“The adults sat around and caught up on all the family news while the kids played games or even football if the weather was agreeable. Sometimes someone would pull out a checker board or even monopoly or chess. It was really entertaining watching the teen boys trying to figure out who would do what in the chess game. They’d end up playing the winner and the competition could go on for hours.
“The teen girls and my aunts would all help in the kitchen until the meal was done. Of course every one brought something to share even with all the “fixin’s” Grandma would prepare. And then the desert! Oh my goodness! There were pies of every description, brownies, cookies, and there were even times we actually made homemade ice cream. It made for a long day, but it was awesome!
“We don’t do that anymore,” she lamented. “And what’s sad is as an adult with children and grandchildren of my own, I’m not seeing that tradition continued. Oh sure, those who live close come to eat, but not until most of the meal is finished being prepared. The kids, instead of playing with each other, watch TV, and then there is football. It’s all changed. After dinner and the kitchen is cleaned up, we share desert and then everyone goes home. The house is left empty and sad.”
I related to my friend’s story. My own children are spread across the United States. It’s difficult getting all of them together in one place for any holiday! So I am especially thankful I have two of my five children and three of my fifteen grandchildren close to share Thanksgiving.
Early in the day the grandchildren come in to watch the parade on TV while their momma and I work on dinner. My oldest son, husband and son-in-law are usually outside doing “guy” stuff, while waiting for football to come on after the parade. When we gather around the table, we hold hands to say grace and with thankful hearts ask for blessing on the food.
We, like my friend, lament the missing siblings and families, but are thankful they remain part of our lives. We recall times and share stories at the Thanksgiving dinner table of when they were small, some silly and some serious. We’re grateful for our one grandson who is in the military and pray for his safety and our son-in-law who protects us as a police officer. We are appreciative for all those within our family, close by and many miles away, both immediate relatives and distant ones who, by design, are part of our lives as loved ones.
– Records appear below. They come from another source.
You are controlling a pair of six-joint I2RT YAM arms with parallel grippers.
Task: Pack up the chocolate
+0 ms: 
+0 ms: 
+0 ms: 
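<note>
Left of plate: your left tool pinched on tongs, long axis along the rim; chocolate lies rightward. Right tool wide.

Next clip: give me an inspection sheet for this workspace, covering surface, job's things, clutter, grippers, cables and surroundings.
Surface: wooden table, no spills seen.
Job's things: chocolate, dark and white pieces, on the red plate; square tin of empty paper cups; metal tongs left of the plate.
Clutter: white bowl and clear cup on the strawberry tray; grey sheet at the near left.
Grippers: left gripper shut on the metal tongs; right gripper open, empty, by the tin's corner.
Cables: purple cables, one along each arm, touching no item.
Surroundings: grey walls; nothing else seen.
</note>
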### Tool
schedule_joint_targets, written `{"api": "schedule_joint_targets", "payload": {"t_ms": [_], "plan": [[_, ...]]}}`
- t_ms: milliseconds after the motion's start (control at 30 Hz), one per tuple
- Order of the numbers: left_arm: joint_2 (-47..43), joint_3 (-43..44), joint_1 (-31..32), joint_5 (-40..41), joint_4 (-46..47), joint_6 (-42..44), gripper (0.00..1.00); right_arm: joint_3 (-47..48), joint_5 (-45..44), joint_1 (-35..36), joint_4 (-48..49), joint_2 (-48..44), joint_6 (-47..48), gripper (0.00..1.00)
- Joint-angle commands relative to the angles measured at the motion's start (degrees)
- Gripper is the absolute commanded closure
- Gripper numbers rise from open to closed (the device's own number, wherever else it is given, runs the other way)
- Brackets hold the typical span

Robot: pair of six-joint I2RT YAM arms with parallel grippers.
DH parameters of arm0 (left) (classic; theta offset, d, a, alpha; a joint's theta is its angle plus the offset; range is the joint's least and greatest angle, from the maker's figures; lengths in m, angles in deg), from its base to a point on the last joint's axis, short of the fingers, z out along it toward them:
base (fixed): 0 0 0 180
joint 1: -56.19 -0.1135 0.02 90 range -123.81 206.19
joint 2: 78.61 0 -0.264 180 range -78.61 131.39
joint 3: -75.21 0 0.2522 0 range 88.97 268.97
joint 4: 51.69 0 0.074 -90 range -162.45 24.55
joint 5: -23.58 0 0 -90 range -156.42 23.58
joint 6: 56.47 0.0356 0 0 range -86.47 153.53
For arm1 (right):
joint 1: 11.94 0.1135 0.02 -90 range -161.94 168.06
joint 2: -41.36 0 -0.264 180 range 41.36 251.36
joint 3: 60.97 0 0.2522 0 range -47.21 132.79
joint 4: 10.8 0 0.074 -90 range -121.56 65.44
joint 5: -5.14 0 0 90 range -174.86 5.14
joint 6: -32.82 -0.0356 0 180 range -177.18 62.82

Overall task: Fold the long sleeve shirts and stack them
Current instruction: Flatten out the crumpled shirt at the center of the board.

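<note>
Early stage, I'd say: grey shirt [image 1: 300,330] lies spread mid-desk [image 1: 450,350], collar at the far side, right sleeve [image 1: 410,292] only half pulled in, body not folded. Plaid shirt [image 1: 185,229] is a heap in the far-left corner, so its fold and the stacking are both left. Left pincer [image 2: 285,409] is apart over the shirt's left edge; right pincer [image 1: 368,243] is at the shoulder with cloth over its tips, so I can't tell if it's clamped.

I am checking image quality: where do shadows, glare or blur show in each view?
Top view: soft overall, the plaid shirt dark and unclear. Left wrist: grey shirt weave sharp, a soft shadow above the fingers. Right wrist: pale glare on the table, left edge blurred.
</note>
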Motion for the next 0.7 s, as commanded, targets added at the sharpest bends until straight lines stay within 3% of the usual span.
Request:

We are also thankful for all those people who have touched our lives, whether directly or indirectly and caused a smile. We are thankful for a country where we can worship and teach our children respect, morals and the meaning of love, life and family. This is what our Thanksgiving holiday should be.
I am also, thankful for YOU! I am grateful you choose to read my words and make my work worthwhile. Happy Thanksgiving, Everyone!